The firm said that Bluefish will form the nucleus of a new unified communications and collaboration practice within Vodafone Global Enterprise, which will focus on advising multinational companies on how to get the most from their mobile, fixed line and IT services. It will also offer guidance to clients on the adoption of cloud services.

And the results of the Portuguese spectrum auction have been announced, with Portugal Telecom, Sonaecom and Vodafone coming out victorious. Portugal Telecom and Sonaecom’s mobile phone units, TMN and Optimus respectively, both announced that they had placed winning bids in three frequency bands. They each paid a total of €113m ($152m) for nine blocks. Meanwhile, Vodafone Portugal announced that it has also won a total of 123MHz spectrum in the 800MHz, 900MHz, 1800MHz and 2600MHz frequency bands, for which it will pay a total of €146m.

Meanwhile, social site Twitter has acquired a small mobile security firm, Whisper Systems, which specialises in secure tools for Android. The acquisition may seem a little seem a strange from the outset, but it has been suggested that the firm’s in-house talent is what Twitter is really after.
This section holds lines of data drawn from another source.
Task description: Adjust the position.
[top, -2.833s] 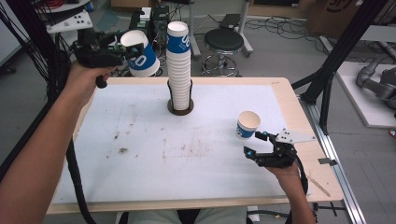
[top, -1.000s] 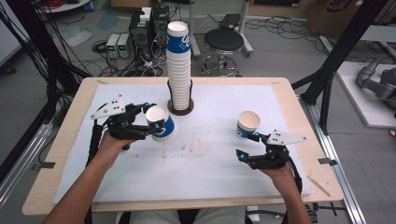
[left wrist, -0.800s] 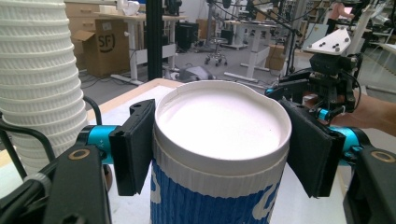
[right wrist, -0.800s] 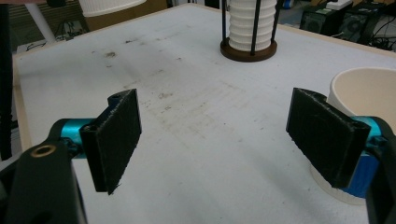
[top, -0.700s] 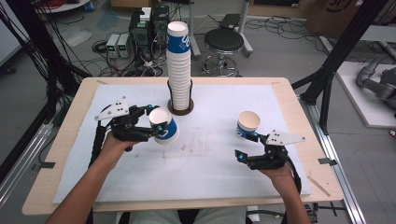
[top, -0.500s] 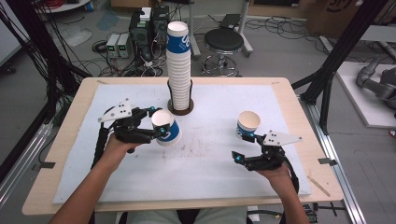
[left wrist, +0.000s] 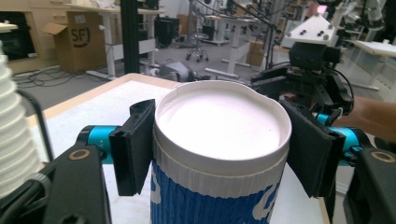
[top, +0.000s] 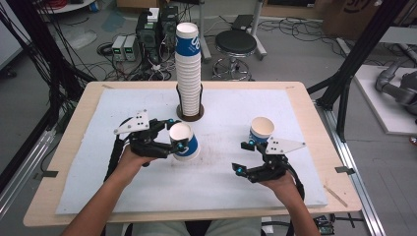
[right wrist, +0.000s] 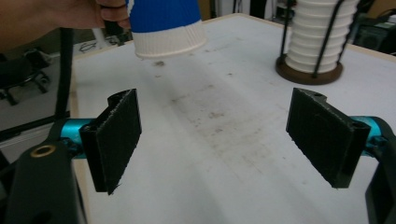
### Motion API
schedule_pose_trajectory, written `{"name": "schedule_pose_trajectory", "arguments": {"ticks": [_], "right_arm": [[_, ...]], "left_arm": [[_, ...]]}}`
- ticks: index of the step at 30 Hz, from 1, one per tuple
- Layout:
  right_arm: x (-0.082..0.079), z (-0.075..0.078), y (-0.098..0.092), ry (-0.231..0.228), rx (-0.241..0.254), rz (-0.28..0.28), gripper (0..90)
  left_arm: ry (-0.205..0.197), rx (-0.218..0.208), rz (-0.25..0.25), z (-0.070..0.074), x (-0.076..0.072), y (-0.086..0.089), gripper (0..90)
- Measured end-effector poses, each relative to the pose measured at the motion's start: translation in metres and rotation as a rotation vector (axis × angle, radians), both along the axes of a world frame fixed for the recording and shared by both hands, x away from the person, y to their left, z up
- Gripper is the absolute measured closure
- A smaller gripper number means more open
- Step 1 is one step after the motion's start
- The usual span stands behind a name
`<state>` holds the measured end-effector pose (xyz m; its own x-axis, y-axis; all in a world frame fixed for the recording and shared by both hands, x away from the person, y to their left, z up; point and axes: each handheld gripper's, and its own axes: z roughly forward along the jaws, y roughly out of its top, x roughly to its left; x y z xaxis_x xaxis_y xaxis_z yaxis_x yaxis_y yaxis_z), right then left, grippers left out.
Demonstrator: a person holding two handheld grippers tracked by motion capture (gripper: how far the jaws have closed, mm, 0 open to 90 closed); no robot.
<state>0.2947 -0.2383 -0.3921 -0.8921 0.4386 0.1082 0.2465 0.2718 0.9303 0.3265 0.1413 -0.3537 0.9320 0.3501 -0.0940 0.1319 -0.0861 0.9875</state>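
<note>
I take the cup stack (top: 189,69) in its dark ringed holder (top: 190,114) at the far middle of the counter (top: 69,147) as my landmark. My left tool (top: 173,139) sits just in front of that stack and a little to its left, its jaws clamped on the sides of a blue-and-white paper cup (top: 184,141), which tilts with its open mouth turned back toward me; from the left tool's own camera I see a pad pressed against each side of the cup (left wrist: 219,149) just under the rim, and the stack's ribbed edge (left wrist: 16,140) close at the left. My right tool (top: 244,157) lies in front of the stack and to its right, jaws spread wide with nothing between them, only the stained white mat (right wrist: 219,140) showing through the gap. A second paper cup (top: 261,130) stands upright on the mat to the right of the stack, just beyond the right tool and apart from its jaws. Between the two tools the mat is bare apart from dark smudges. Beyond the stack, off the counter, a black stool (top: 236,44) stands on the floor among cables and equipment boxes (top: 142,37).
</note>
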Motion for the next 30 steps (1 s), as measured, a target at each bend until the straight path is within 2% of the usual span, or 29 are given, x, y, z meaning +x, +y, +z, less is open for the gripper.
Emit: {"name": "schedule_pose_trajectory", "arguments": {"ticks": [8, 23, 30], "right_arm": [[0.003, -0.002, 0.026, 0.000, -0.028, 0.096, 18.4], [0.014, -0.003, 0.057, 0.010, -0.044, 0.191, 18.4], [0.015, -0.003, 0.063, 0.009, -0.030, 0.199, 18.4]], "left_arm": [[0.002, 0.007, -0.054, -0.001, -0.006, -0.015, 30.8], [0.009, 0.001, -0.114, -0.002, -0.010, -0.030, 30.8], [0.008, -0.002, -0.138, -0.002, -0.012, -0.037, 30.9]]}}
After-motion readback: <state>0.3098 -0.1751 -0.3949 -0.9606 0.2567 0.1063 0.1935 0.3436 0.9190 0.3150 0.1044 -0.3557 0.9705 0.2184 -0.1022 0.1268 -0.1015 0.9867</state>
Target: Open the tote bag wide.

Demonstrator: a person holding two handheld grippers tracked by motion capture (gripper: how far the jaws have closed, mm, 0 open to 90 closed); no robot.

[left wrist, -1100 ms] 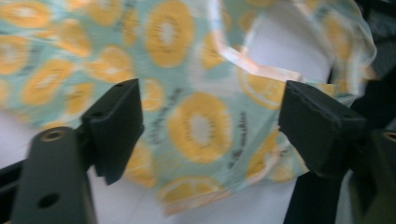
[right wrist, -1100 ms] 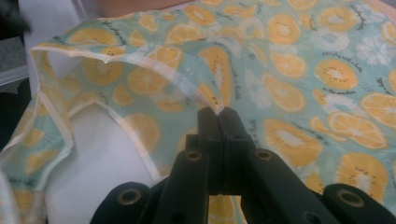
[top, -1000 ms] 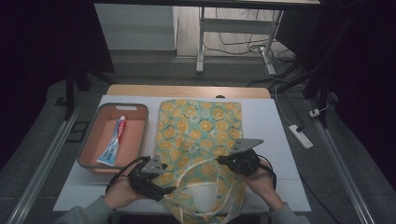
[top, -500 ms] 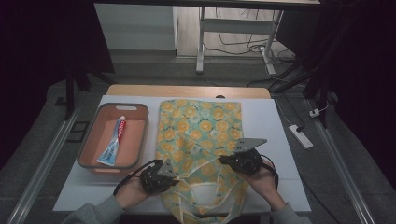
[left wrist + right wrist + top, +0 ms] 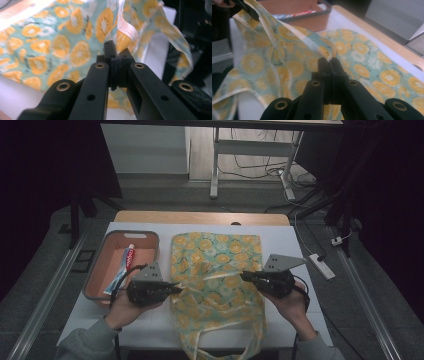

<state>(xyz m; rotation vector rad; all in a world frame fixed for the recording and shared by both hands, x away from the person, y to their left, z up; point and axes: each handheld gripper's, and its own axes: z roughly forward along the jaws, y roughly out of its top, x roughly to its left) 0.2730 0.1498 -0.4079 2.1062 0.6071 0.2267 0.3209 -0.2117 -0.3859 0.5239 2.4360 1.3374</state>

Whisper Systems became somewhat famous during the Arab Spring, when it released an encrypted voice communications system called RedPhone specifically to aid those involved in the Egyptian revolution. However, much to the disappointment of protestors worldwide, post acquisition, Whisper’s tools have all been taken offline, during a “transition period”.

In India, the world’s largest mobile infrastructure and services provider Ericsson has announced an extension of its managed services deal with Indian carrier Bharti Airtel. The new, five-year deal will see Ericsson manage Airtel’s multi-vendor, multi-technology network across 15 Indian telecom circles, which together account for 70 per cent of Airtel’s Indian network.

Sticking with infrastructure, Samsung is set to take the lead for the number of LTE macro base stations deployed by the end of 2011 across the Asia Pacific region. The forecast is from NPD In-stat, which expects Samsung to dominate the region with a projected 10,000 base stations; a quarter of all LTE macro base station deployments in Asia Pacific.

And in Spain, cloud telephony provider FonYou has announced that its XtraLine solution is now available to mobile operators as a white-labelled iOS and Android app. Spanish incumbent Telefónica is the first carrier to launch the app, which it deployed in a trial earlier this year. The app enables mobile operators to provide consumers with a second phone line bundled with a range of rich services, such as visual voicemail, call registers and advanced voice screening.

And finally, the UK government has announced a plan to invest £100m ($156m) to create ten ‘super-connected’ cities equipped with high-speed broadband in the country. Chancellor of the Exchequer George Osbourne made the announcement in his Autumn Statement, and this forms part of a general £5bn increase in infrastructure spending, as the UK attempts to boost its stalling economy.

The ten cities included in the plan and include London, Edinburgh, Belfast and Cardiff, with the other six cities to be announced in the 2012 Budget. The aim is to provide fixed-line broadband on between 80-100Mbps and also ‘high-speed’ mobile connectivity.

That about wraps it up for the week – take care.